Sálvate a ti mismo. Al final, incluso los crucificados que estaban junto
a Jesús se unen al clima de hostilidad contra Él. ¡Qué
fácil es criticar, hablar en contra, ver el mal en los demás y no en uno mismo,
hasta llegar a descargar las culpas sobre los más débiles y marginados! Pero,
¿por qué los crucificados se ensañan con Jesús? Porque no los quita de la cruz.

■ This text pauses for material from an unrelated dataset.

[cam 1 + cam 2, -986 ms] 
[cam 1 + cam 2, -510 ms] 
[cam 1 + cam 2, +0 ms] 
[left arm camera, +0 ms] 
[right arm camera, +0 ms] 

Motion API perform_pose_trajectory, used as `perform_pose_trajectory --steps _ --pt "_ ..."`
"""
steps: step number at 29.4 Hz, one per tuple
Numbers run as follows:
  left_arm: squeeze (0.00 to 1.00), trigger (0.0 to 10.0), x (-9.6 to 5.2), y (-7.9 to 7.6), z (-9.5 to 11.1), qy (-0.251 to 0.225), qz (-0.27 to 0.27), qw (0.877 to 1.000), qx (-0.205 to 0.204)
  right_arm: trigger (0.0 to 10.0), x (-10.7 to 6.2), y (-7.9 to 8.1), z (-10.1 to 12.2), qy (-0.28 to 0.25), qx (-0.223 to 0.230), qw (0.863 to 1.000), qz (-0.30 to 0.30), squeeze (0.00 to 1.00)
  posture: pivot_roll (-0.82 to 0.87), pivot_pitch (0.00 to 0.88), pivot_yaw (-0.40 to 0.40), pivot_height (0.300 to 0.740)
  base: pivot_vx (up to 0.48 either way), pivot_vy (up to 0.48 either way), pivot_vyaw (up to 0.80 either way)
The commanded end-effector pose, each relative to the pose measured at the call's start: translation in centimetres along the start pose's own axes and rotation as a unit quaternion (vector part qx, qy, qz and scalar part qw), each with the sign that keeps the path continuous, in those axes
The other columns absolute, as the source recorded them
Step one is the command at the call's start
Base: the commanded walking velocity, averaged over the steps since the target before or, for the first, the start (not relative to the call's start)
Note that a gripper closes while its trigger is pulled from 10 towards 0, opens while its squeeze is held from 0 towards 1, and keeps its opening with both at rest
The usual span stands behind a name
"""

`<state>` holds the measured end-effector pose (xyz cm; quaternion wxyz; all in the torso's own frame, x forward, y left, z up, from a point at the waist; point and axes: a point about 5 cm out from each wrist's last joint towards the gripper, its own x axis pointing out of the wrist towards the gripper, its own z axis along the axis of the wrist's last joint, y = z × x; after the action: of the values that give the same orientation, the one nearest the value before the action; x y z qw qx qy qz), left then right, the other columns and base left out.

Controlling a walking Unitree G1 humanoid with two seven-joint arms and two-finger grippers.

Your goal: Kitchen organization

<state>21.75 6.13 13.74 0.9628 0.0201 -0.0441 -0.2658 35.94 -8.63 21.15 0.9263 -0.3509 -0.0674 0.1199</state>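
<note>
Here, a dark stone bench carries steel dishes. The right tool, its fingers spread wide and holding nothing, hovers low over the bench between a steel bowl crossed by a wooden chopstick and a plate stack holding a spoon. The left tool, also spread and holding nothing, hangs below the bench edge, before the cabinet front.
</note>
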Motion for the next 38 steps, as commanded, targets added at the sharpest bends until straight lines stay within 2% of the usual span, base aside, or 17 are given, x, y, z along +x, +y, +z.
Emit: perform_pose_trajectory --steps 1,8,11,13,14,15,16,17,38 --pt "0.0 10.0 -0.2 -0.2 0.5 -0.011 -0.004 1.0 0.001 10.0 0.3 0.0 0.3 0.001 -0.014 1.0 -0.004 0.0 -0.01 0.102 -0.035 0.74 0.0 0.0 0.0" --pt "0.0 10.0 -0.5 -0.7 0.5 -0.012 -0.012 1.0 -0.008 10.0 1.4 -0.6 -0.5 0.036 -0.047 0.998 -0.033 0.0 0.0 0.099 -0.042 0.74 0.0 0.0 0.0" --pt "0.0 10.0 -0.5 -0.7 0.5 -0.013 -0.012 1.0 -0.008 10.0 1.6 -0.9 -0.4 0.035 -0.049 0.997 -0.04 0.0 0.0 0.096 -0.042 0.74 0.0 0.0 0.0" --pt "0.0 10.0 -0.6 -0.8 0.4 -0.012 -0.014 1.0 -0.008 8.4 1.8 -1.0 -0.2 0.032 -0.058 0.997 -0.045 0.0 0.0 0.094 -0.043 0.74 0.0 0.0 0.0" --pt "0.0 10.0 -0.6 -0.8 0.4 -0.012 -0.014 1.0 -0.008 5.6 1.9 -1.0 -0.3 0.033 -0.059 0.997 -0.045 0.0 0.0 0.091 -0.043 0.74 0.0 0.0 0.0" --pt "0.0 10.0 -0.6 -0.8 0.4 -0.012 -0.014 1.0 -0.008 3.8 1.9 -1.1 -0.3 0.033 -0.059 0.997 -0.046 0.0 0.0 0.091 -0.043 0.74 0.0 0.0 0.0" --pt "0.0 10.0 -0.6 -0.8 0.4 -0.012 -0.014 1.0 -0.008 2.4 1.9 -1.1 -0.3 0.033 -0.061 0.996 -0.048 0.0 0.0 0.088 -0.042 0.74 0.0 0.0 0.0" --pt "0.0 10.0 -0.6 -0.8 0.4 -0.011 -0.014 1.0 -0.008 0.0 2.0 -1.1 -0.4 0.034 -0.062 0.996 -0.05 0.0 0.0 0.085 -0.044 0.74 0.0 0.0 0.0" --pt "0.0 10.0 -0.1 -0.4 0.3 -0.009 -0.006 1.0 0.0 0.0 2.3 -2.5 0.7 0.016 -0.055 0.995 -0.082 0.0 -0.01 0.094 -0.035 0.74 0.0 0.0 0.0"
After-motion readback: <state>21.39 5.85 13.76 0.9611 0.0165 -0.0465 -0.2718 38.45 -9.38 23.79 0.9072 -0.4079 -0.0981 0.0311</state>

Le dicen: «Sálvate a ti mismo y a nosotros» (Lc
23,39). Sólo buscan a Jesús para resolver sus problemas. Pero Dios no viene
tanto a liberarnos de los problemas, que siempre vuelven a presentarse, sino
para salvarnos del verdadero problema, que es la falta de amor. Esta es la
causa profunda de nuestros males personales, sociales, internacionales,
ambientales. Pensar sólo en sí mismo es el padre de todos los males. Pero uno
de los ladrones observa a Jesús y ve en Él el amor humilde. Y obtiene el cielo
haciendo una sola cosa: cambiando la atención de sí mismo a Jesús, de sí mismo
a quien estaba a su lado (cf. v. 42).
Queridos hermanos y hermanas: En el Calvario tuvo lugar el gran duelo entre Dios que vino a salvarnos
y el hombre que quiere salvarse a sí mismo; entre la fe en Dios y el culto al
yo; entre el hombre que culpa y Dios que perdona. Y llegó la victoria de Dios,
su misericordia descendió en el mundo. De la cruz brota el perdón, renace la
fraternidad: «La cruz nos hace hermanos» (BENEDICTO
XVI, Palabras al final del Vía Crucis, 21 marzo 2008). Los brazos de Jesús,
abiertos en la cruz, marcan un punto de inflexión, porque Dios no señala con el
dedo a nadie, sino que abraza a todos. Porque sólo el amor apaga el odio, sólo
el amor vence a la injusticia. Sólo el amor deja lugar al otro. Sólo el amor es
el camino para la plena comunión entre nosotros.
Pidamos a Dios crucificado la gracia de estar más unidos, de ser más
fraternos. Y cuando estemos tentados de seguir la lógica del mundo, recordemos
las palabras de Jesús: «Quien quiera salvar su
vida, la perderá; pero el que pierda su vida por mí y por el Evangelio, la
salvará» (Mc 8,35). Lo que a los ojos de los hombres es una pérdida,
para nosotros es salvación. Aprendamos del Señor, que nos ha salvado
despojándose de sí mismo (cf. Flp 2,7), haciéndose otro: de Dios hombre, de espíritu carne, de rey siervo.
También a nosotros nos invita a “hacernos otros”, a
ir al encuentro de los demás. Cuanto más unidos estemos al Señor Jesús, seremos
más abiertos y “universales”, porque nos
sentiremos responsables de los demás. Y el otro será el camino para salvarse a
sí mismo: cada semejante, cada ser humano,
cualquiera sea su historia o su religión. Comenzando por los pobres, los
más parecidos a Jesús. El gran arzobispo de Constantinopla, san Juan Crisóstomo
escribió que «si no hubiera pobres, en gran parte
sería destruida nuestra salvación» (Sobre la 2.a Carta a los
Corintios, 17,2). Que el Señor nos ayude a transitar juntos el camino de la
fraternidad, para ser testimonios creíbles del Dios verdadero.